At Red Hat we have many Java programmers.  We also have many customers
who are Java programmers.  I am trying to persuade people to try out
JDK 9 in order to give us the feedback we need to ratify the JDK 9
specification.  But you know where this is going: the changes to
Jigsaw which we need are TBD, but with an assurance of "I think we'll
be able to work something out."  This is a tough sell for me.
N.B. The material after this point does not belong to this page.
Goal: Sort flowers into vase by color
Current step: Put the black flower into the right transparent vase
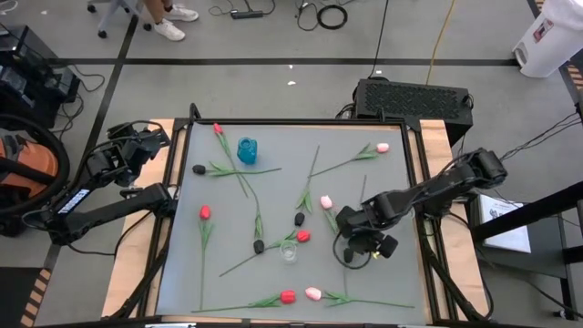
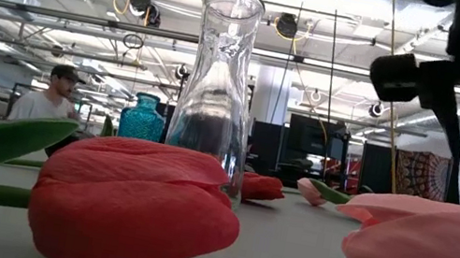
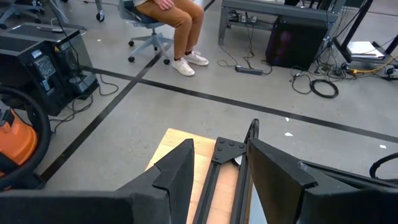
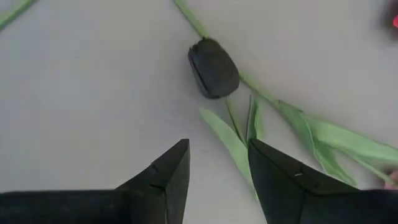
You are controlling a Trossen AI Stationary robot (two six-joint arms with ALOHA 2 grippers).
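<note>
- Tulips lie scattered flat on the grey table; none stands in a vase.
- Red tulips: one at the far left corner, one at mid-left, one just beside the clear vase, one at the near edge.
- Pink tulips: one far right, one near the middle, one at the near edge, touching or almost touching the red one there.
- Black tulips: one left of the blue vase, one mid-table, one left of the clear vase.
- Blue vase stands upright at the far left of the table; clear vase upright near the middle front; in the low view it rises behind a red head.
- Right gripper hangs over the right half of the table, fingers apart and empty; in its wrist view a black tulip head lies just ahead of the tips, and green leaves run between the fingers.
- Left gripper waits off the table's left far corner, fingers parted, holding nothing; its view shows the floor and a seated person.
</note>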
I am also rather concerned that too much is going into Jigsaw.  Along
with much-needed modularization of the JDK itself we're getting access
controls such as the one we're discussing.  I understand the argument
for restricting setAccessible() in a module context (and the computer
scientist in me says "Yay!") but it's not a necessary part of
modularization and it should be discussed on its own merits.  Everyone
is going to be affected by Jigsaw, but you can't expect everyone to
read the minutiae of the discussion.

Andrew.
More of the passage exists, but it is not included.